### ACTIVITY
Would you repeat each line below exactly, without the pictures?

Start of Block

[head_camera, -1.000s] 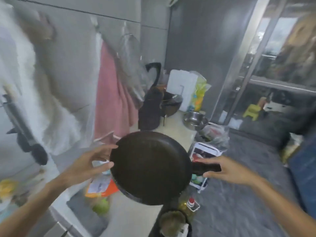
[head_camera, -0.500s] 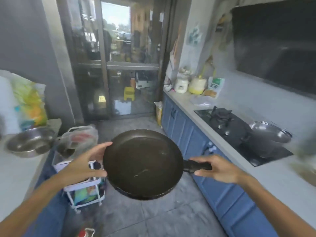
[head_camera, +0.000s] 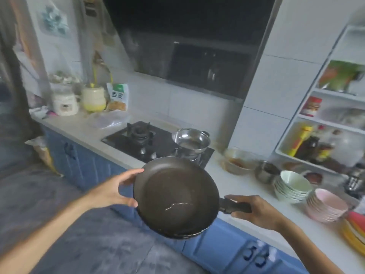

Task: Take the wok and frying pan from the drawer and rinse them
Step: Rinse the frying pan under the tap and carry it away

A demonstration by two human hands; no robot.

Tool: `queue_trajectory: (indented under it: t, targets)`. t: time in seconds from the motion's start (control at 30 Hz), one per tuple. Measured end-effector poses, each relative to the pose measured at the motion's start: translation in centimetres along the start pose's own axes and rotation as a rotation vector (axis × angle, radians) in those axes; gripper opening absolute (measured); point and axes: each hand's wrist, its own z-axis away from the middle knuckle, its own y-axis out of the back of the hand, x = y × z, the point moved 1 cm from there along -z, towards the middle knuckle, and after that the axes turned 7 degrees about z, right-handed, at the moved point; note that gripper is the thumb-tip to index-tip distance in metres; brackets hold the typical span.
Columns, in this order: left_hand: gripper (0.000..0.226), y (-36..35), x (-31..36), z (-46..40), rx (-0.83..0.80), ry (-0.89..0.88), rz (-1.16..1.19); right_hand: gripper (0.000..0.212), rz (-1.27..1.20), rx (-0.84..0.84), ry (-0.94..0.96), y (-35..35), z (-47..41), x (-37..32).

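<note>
A dark round frying pan (head_camera: 175,196) with a pale scratch on its inner face hangs in the air in front of me, over the floor beside the blue cabinets. My right hand (head_camera: 256,212) is closed around its black handle. My left hand (head_camera: 116,190) holds the pan's left rim between thumb and fingers. The pan tilts slightly toward me. No wok or drawer is in view.
A white counter (head_camera: 79,125) runs above blue cabinets (head_camera: 85,163). On it sit a black gas hob (head_camera: 138,139) with a steel pot (head_camera: 191,141), stacked bowls (head_camera: 292,186), pink bowls (head_camera: 325,206) and small jars. White shelves (head_camera: 331,115) stand at the right.
My view has swung from the opposite counter, past the glass door, to the hob side. Both hands kept their hold on the pan throughout.
</note>
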Motion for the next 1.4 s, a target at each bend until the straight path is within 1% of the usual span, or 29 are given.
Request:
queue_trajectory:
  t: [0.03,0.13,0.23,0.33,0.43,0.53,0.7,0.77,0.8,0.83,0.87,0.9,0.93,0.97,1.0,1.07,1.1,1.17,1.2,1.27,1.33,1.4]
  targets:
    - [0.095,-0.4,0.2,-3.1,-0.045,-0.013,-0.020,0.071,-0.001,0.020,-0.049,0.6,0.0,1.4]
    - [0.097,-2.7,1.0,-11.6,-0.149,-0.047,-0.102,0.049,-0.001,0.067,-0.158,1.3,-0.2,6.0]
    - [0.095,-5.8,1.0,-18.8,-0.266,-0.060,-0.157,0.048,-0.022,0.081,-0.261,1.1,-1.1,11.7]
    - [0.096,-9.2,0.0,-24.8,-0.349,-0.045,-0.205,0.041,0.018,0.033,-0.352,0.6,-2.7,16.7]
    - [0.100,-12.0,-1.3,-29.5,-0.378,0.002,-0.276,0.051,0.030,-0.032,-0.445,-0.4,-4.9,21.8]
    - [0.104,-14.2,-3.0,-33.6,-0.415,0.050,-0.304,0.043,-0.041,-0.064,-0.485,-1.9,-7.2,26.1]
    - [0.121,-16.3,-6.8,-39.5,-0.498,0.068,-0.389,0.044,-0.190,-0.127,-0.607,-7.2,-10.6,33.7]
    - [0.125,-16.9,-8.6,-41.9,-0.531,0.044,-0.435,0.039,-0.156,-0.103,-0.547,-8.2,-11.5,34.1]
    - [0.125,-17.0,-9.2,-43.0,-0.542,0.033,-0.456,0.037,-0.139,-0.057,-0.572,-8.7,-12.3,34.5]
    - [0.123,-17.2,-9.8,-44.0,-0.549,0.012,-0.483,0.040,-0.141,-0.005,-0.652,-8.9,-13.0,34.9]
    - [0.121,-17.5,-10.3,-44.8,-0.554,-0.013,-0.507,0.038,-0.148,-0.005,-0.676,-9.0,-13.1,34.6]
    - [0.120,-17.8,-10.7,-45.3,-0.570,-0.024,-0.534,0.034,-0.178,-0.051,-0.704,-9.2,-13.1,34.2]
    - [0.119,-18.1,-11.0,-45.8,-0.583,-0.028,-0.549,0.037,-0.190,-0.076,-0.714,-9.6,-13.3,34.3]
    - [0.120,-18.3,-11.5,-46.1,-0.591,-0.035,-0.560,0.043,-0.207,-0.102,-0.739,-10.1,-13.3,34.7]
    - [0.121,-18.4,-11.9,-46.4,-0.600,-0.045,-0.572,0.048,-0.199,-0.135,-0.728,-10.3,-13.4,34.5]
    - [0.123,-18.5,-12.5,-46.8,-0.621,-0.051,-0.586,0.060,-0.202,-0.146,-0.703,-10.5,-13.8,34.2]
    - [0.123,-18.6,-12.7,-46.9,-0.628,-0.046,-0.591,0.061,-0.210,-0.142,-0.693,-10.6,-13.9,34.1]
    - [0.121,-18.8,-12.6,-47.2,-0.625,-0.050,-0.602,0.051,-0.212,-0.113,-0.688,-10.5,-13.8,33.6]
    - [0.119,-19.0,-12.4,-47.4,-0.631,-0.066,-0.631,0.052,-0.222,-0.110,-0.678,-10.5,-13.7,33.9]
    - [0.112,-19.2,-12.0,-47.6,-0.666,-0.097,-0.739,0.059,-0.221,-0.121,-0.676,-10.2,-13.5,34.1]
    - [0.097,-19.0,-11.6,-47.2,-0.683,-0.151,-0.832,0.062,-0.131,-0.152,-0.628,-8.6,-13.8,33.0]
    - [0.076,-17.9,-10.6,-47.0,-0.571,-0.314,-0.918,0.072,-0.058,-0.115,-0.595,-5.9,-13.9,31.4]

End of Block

### REPLY TO THE TASK
[head_camera, -1.000s] 
[head_camera, -0.500s] 
[head_camera, +0.000s] 

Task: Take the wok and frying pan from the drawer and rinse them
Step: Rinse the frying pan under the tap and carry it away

A demonstration by two human hands; no robot.

Tool: `queue_trajectory: (indented under it: t, targets)`. t: time in seconds from the motion's start (control at 30 Hz), one per tuple. Measured end-effector poses, each relative to the pose measured at the motion's start: translation in centimetres along the start pose's own axes and rotation as a rotation vector (axis × angle, radians) in those axes; gripper opening absolute (measured); point and axes: each hand's wrist, its own z-axis away from the middle knuckle, its own y-axis out of the back of the hand, x = y × z, the point moved 1 cm from there along -z, towards the middle knuckle, and after that the axes turned 7 degrees about z, right-handed, at the moved point; note that gripper is the thumb-tip to index-tip distance in metres; brackets hold the typical span.
Columns, in this order: left_hand: gripper (0.000..0.226), y (-36..35), x (-31..36), z (-46..40), rx (-0.83..0.80), ry (-0.89..0.88), rz (-1.16..1.19); right_hand: gripper (0.000..0.212), rz (-1.27..1.20), rx (-0.84..0.84), ry (-0.94..0.96), y (-35..35), z (-47..41), x (-37..32).

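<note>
A dark round frying pan (head_camera: 175,196) with a pale scratch on its inner face hangs in the air in front of me, over the floor beside the blue cabinets. My right hand (head_camera: 256,212) is closed around its black handle. My left hand (head_camera: 116,190) holds the pan's left rim between thumb and fingers. The pan tilts slightly toward me. No wok or drawer is in view.
A white counter (head_camera: 79,125) runs above blue cabinets (head_camera: 85,163). On it sit a black gas hob (head_camera: 138,139) with a steel pot (head_camera: 191,141), stacked bowls (head_camera: 292,186), pink bowls (head_camera: 325,206) and small jars. White shelves (head_camera: 331,115) stand at the right.
My view has swung from the opposite counter, past the glass door, to the hob side. Both hands kept their hold on the pan throughout.
</note>
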Motion for the next 1.4 s, a target at each bend until the straight path is within 1% of the usual span, or 29 are given.
Request:
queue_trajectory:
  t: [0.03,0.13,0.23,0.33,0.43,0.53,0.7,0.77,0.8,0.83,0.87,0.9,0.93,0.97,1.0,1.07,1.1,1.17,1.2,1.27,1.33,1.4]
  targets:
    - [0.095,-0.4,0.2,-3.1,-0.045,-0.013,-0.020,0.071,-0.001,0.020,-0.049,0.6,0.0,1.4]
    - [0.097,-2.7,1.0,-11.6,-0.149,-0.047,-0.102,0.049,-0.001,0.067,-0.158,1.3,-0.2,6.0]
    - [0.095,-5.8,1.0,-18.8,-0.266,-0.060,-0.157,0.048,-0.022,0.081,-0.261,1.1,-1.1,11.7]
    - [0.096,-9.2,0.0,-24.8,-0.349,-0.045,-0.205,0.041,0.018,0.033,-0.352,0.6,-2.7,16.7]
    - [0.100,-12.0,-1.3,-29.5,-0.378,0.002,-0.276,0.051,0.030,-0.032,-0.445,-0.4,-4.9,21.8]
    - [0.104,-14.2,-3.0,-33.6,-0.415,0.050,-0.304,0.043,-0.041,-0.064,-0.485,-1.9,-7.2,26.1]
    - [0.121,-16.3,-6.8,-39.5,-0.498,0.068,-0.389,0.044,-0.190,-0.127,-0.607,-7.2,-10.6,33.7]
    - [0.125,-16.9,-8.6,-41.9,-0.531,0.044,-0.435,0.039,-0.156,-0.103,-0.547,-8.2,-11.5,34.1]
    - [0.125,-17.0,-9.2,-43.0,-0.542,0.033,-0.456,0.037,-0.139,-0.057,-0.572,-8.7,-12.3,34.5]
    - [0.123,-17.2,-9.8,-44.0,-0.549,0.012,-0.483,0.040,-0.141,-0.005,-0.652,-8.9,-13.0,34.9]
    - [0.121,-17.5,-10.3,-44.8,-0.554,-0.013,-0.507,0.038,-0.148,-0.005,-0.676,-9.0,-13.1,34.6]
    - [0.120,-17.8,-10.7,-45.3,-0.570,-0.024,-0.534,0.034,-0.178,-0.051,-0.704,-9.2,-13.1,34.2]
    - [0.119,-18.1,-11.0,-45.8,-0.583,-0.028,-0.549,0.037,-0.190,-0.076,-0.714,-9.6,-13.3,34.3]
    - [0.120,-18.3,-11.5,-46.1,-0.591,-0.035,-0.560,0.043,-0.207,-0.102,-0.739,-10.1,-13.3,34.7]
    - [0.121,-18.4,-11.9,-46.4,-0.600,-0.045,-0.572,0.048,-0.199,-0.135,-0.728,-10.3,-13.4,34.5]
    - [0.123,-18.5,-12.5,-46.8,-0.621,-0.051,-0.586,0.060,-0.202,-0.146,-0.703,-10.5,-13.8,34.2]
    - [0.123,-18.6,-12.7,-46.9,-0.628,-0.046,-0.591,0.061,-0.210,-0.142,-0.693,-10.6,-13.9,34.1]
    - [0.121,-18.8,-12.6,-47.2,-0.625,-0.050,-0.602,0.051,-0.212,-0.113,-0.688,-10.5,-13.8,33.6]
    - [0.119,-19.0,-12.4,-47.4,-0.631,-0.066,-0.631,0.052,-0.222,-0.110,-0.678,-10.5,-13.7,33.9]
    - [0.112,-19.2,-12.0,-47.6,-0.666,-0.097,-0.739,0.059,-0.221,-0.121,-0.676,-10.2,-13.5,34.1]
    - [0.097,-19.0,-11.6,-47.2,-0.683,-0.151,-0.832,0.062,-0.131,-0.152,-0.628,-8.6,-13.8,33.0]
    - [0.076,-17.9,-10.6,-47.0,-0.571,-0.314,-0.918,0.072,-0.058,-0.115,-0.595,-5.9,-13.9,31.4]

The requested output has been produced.